Muffler ran against Kopczick and, therefore, could not run for his alderman position, as well.

Muffler, during the last meeting of the 2012-2013 fiscal year held before the first meeting of the 2013-2014 fiscal year, thanked the city’s residents for allowing him to serve.

“It’s been the honor of a lifetime to serve the citizens of Morris,” he said.

City Treasurer MaryBeth O’Brien was also sworn in. City Clerk John Enger was not present at the meeting and will be sworn in at a later time.

The mayor’s appointments were approved by the new council, as were liquor and miscellaneous licenses for city businesses.

Kopczick took time during his address to highlight some of the city’s accomplishments in the last year, such as returning $2.25 million to the local schools and taxing bodies from the Tax Increment Financing district.

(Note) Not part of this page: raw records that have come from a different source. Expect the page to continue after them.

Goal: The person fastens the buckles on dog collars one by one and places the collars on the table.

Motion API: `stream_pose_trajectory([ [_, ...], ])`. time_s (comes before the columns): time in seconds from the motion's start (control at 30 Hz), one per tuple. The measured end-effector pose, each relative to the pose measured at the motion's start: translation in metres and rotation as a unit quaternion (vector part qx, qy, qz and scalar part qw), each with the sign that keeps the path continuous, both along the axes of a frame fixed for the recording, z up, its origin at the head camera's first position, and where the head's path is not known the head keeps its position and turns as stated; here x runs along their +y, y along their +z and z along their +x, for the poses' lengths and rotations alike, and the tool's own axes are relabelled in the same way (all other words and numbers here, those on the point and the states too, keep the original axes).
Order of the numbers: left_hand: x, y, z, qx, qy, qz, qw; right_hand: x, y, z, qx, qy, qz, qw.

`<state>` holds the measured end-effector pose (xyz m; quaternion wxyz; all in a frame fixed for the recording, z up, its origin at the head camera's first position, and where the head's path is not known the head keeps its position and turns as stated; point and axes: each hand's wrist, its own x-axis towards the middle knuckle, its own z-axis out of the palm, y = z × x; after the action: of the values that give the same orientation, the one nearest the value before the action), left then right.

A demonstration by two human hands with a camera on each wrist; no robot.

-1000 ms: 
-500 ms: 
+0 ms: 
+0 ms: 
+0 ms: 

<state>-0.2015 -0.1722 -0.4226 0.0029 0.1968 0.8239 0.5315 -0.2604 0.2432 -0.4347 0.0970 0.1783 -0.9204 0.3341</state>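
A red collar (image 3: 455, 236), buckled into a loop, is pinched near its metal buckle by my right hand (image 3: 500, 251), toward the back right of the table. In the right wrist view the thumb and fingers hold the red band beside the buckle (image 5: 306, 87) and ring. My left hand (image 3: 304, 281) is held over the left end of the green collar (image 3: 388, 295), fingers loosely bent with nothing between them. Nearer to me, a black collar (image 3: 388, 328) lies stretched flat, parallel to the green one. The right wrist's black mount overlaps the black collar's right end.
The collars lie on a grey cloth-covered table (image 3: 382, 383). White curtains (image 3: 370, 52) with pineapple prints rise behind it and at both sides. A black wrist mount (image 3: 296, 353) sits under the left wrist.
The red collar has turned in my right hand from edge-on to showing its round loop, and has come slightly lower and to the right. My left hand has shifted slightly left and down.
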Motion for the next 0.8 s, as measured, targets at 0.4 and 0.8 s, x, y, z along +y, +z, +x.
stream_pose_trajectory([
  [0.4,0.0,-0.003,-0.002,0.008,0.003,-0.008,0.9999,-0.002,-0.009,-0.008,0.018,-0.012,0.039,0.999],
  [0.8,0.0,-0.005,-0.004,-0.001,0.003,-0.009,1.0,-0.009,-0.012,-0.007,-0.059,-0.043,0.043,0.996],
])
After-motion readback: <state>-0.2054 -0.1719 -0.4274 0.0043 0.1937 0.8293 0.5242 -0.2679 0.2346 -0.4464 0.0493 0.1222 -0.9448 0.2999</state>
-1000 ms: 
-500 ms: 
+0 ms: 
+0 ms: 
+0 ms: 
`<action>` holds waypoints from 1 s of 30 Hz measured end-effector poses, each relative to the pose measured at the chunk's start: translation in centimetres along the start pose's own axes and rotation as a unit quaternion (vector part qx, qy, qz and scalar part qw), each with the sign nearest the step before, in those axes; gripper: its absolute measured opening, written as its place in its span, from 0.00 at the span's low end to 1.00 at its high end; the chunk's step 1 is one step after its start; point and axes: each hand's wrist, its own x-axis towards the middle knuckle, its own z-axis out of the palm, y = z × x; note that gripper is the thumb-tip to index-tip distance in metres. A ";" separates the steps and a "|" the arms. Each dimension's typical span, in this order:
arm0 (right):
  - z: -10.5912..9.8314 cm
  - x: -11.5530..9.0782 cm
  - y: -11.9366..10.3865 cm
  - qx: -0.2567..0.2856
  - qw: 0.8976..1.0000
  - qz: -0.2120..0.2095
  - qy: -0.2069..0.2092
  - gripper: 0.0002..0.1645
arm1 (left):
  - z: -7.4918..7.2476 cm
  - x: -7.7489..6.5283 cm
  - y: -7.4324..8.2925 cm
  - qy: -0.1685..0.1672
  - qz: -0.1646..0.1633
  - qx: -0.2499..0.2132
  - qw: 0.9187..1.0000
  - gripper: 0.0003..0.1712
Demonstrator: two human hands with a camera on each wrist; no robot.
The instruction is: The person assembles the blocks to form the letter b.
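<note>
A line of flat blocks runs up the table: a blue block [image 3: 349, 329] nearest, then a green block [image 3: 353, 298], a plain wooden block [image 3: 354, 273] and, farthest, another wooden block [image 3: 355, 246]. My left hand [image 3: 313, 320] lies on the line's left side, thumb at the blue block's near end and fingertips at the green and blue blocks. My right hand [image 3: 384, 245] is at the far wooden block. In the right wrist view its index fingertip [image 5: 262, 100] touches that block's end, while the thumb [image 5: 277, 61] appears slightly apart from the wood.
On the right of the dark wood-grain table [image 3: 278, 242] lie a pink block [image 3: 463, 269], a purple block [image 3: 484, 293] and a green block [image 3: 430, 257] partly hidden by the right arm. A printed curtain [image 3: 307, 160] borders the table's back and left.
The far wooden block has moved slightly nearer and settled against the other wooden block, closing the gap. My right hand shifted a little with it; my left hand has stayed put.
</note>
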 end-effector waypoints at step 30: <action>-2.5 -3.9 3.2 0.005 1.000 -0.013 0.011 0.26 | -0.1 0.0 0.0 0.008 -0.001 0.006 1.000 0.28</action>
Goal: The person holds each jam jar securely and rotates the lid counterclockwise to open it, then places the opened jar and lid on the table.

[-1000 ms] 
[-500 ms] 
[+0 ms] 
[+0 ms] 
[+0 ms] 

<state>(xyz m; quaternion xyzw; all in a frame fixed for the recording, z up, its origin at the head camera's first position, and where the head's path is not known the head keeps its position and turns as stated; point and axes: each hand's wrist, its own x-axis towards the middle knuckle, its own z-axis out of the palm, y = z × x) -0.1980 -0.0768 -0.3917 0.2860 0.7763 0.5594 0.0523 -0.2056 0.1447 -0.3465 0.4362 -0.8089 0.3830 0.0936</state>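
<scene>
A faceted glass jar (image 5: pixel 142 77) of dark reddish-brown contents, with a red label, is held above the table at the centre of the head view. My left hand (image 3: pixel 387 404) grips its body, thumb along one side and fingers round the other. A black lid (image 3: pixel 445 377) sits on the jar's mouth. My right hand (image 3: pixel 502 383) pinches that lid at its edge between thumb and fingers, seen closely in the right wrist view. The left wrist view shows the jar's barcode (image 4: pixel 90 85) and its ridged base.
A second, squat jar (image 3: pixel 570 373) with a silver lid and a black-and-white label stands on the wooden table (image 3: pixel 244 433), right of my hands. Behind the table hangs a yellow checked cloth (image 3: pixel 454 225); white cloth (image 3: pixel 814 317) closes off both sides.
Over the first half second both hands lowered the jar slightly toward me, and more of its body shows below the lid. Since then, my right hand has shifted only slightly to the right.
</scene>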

“The city also reissued its bonds on the east side sewage treatment plant and will save approximately $340,000 in interest,” he said.

“We have also continued to upgrade our zoning codes, and annexed over 200 acres into the city.”

He expressed his excitement over the opening of the newly revamped Morris pool at the end of last season. This will be the first full summer the new pool is open.

Work continues on the expansion of the Morris Municipal Airport, said Kopczick. Other than the air rights above Saratoga Cemetery, the city has acquired all the land it needed to purchase for the runway expansion.

The city plans to extend its north-south runway and taxiway to the north by 500 feet, making it 5,500 feet, to accommodate larger aircraft. The extension also includes widening the runway from 75 to 100 feet and overlaying it with more asphalt to accommodate heavier aircraft.

“These improvements will allow for larger corporate aircraft to frequent our airport and attract industry to our area,” said the mayor. “It has been documented that the airport generates approximately $13 million in economic impact to the city.”

Kopczick touched on additional plans for this year, including the continuation of the Environmental Protection Agency-mandated Long Term Control Plan to eliminate sanitary sewer overflows, and the completion of the expansion of the drinking water treatment plant.

The city will also begin the development of a new city park in Deer Ridge subdivision.

“These infrastructure and public benefit improvements will help to continue to make Morris a desirable location for development,” he said.